**Exercise**
Please take the records that follow and repeat exactly the lines starting with the line with "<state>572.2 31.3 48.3" and going on through the line with "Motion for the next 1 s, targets".

**Data to examine**

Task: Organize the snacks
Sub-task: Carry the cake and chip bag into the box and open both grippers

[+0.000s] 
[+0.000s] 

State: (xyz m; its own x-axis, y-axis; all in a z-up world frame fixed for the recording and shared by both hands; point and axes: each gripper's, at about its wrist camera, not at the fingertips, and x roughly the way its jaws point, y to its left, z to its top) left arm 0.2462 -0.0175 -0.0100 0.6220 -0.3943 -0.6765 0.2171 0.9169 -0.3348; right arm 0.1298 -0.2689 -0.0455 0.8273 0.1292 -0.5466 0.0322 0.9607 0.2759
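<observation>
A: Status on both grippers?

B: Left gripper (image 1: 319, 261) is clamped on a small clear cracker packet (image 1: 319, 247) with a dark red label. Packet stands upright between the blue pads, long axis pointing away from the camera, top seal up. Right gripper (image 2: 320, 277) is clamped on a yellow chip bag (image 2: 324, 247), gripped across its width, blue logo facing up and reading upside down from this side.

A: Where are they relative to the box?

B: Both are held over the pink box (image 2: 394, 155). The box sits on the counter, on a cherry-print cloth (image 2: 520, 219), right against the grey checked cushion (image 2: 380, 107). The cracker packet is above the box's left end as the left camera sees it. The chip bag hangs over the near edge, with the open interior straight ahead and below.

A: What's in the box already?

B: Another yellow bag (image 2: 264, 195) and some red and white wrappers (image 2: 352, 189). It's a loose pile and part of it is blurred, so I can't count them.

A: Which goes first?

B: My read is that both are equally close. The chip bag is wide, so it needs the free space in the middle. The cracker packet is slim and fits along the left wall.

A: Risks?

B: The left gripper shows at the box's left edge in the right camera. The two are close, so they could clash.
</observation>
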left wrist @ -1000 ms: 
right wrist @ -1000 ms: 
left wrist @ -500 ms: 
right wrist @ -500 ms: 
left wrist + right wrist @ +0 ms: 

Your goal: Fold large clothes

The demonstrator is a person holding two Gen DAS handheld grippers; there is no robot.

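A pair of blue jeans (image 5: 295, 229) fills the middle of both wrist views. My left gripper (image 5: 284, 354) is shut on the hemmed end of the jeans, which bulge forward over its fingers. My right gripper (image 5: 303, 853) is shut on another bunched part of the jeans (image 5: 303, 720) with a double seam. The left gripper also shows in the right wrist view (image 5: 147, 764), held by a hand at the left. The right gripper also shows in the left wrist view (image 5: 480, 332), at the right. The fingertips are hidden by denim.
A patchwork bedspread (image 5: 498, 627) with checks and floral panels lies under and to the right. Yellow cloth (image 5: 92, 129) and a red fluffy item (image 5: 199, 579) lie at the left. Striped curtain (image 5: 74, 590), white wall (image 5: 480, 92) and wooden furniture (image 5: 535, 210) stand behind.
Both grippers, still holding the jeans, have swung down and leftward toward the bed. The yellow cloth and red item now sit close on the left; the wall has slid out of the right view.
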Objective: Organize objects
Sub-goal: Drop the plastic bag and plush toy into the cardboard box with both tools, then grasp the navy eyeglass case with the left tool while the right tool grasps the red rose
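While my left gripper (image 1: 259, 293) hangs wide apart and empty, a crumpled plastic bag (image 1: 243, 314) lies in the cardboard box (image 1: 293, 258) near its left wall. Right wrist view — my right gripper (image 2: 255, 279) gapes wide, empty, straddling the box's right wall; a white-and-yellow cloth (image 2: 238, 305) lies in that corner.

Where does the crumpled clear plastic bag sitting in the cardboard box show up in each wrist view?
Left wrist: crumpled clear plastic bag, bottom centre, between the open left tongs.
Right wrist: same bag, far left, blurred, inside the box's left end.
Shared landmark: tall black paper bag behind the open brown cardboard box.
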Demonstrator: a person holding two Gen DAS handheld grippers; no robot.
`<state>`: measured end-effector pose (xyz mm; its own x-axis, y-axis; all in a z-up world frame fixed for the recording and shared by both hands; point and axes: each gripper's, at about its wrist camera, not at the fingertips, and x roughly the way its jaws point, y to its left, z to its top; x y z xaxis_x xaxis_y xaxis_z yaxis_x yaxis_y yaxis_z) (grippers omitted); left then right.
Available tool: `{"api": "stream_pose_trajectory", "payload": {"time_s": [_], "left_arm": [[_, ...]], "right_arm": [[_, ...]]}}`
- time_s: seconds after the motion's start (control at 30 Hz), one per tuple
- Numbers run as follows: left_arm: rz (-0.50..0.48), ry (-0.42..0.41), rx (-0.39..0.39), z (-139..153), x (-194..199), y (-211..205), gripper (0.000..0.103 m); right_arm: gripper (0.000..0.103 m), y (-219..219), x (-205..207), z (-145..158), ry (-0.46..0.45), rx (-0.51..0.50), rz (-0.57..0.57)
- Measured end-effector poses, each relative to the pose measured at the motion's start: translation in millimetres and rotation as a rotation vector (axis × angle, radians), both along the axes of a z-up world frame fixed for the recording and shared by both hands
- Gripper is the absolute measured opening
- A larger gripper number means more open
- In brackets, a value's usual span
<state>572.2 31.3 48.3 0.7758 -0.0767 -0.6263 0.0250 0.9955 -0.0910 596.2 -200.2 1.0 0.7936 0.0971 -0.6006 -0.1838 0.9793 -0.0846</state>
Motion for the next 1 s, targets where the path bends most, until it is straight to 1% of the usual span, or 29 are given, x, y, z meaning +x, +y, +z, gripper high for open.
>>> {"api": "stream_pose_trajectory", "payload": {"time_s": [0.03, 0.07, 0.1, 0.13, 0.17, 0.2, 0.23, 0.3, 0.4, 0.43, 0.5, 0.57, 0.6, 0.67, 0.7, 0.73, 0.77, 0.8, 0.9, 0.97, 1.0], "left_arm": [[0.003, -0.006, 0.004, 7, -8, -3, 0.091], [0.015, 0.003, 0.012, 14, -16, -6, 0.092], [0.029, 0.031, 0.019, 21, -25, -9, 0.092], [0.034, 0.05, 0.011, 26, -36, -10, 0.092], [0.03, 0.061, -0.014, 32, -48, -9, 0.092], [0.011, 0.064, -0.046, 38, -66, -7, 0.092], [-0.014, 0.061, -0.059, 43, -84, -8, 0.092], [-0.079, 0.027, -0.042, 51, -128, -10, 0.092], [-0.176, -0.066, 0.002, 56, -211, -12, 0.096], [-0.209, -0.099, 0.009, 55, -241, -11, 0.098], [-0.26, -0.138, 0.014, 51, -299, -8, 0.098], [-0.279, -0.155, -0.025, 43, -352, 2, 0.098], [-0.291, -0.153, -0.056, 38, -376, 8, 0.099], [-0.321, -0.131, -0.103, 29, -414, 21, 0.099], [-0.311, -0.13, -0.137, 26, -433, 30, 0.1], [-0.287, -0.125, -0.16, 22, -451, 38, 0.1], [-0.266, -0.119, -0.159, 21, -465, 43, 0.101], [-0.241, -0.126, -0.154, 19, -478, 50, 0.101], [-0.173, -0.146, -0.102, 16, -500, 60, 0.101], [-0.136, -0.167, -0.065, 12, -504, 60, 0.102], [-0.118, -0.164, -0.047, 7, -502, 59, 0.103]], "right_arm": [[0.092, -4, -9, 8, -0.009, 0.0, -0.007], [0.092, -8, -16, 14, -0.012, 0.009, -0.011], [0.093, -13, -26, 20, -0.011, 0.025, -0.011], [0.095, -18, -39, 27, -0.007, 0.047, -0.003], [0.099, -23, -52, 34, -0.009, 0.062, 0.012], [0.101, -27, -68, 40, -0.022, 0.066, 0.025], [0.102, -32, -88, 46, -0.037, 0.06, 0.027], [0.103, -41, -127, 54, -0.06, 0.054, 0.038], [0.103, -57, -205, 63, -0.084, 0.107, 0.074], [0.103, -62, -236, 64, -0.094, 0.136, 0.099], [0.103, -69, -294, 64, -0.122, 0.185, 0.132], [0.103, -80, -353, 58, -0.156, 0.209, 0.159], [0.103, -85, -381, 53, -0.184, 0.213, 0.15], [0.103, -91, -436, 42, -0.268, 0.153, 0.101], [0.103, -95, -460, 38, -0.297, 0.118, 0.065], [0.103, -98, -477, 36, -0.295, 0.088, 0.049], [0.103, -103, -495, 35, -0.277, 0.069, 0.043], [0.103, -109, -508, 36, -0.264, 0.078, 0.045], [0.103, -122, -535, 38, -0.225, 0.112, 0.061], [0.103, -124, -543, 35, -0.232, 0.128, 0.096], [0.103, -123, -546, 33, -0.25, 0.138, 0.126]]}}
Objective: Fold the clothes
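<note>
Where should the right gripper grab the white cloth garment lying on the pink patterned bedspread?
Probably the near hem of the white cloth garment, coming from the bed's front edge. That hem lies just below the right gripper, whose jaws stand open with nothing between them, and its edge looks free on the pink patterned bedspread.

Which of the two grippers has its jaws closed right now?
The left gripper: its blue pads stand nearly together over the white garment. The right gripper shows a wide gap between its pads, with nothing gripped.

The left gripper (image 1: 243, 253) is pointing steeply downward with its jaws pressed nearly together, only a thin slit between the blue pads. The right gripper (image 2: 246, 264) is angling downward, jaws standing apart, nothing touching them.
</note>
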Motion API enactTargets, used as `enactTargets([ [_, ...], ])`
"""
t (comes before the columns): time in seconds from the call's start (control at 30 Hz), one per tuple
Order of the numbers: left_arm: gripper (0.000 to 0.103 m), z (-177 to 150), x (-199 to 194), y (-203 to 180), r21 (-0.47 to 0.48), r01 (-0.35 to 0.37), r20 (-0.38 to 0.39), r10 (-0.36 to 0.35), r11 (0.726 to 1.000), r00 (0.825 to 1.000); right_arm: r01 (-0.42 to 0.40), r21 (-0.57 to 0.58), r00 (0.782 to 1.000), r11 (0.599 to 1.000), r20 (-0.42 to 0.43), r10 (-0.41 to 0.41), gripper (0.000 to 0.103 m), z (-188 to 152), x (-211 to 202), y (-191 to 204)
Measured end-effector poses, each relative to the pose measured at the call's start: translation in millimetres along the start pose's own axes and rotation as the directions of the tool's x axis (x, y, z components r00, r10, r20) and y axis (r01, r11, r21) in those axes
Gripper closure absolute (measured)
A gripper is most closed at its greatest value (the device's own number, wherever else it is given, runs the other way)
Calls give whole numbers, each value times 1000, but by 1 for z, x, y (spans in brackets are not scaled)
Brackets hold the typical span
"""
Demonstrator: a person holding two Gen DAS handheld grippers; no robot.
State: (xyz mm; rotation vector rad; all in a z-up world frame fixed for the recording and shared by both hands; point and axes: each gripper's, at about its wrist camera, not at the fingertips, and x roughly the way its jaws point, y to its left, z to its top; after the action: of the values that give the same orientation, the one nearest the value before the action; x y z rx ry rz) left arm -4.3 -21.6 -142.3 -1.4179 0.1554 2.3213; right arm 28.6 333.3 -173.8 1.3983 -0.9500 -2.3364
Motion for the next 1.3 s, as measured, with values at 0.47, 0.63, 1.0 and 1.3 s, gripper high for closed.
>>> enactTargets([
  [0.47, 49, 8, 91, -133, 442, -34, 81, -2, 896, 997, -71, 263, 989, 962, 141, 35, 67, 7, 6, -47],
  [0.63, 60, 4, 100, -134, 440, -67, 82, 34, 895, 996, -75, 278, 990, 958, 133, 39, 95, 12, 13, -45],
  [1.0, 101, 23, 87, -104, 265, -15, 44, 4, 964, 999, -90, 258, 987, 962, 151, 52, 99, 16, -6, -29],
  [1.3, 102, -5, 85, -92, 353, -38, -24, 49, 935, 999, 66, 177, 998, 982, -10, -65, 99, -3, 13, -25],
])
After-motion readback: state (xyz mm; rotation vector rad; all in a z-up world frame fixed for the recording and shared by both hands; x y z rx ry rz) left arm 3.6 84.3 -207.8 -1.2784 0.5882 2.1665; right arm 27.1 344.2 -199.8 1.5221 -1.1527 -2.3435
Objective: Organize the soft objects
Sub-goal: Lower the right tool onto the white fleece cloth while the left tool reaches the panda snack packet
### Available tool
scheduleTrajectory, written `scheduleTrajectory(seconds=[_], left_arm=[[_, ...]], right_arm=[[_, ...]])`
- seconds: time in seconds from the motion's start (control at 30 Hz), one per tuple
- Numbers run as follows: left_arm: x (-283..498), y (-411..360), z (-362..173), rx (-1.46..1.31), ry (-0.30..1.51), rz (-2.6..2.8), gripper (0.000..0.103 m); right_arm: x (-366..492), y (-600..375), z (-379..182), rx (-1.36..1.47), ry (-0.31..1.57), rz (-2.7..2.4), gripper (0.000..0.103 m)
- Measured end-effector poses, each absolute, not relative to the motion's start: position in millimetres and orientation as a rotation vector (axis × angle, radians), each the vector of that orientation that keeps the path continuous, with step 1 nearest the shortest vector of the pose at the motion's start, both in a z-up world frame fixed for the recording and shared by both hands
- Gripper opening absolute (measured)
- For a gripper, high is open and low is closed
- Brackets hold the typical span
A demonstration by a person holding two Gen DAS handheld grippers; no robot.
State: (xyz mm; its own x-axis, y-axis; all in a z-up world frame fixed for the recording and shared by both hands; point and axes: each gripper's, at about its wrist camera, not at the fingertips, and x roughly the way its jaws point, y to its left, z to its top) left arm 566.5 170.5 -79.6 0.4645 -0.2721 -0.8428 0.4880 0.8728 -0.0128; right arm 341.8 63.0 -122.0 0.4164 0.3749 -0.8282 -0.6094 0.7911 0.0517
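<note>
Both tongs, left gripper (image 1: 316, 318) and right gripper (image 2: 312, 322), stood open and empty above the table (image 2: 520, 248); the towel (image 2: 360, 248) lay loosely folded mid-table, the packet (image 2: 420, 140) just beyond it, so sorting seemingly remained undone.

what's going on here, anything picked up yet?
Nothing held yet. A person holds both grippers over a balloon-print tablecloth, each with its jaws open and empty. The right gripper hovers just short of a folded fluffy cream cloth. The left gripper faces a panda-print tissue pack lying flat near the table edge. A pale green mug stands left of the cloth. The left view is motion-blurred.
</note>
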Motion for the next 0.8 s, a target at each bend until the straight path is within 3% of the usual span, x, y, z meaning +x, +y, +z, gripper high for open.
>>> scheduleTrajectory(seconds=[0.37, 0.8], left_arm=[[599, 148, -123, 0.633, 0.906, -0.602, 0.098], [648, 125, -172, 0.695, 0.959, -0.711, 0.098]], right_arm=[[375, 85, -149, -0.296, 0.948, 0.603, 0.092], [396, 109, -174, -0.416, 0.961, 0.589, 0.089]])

**Task answer**
<state>572.2 31.3 48.3 0.7758 -0.0767 -0.6263 0.0250 0.9955 -0.0910 596.2 -200.2 1.0 0.7936 0.0971 -0.6006 -0.1838 0.9793 -0.0846</state>
Motion for the next 1 s, targets where the path bends most, until it is straight to 1% of the usual span, or 29 are given, x, y, z meaning +x, +y, +z, gripper high for open.

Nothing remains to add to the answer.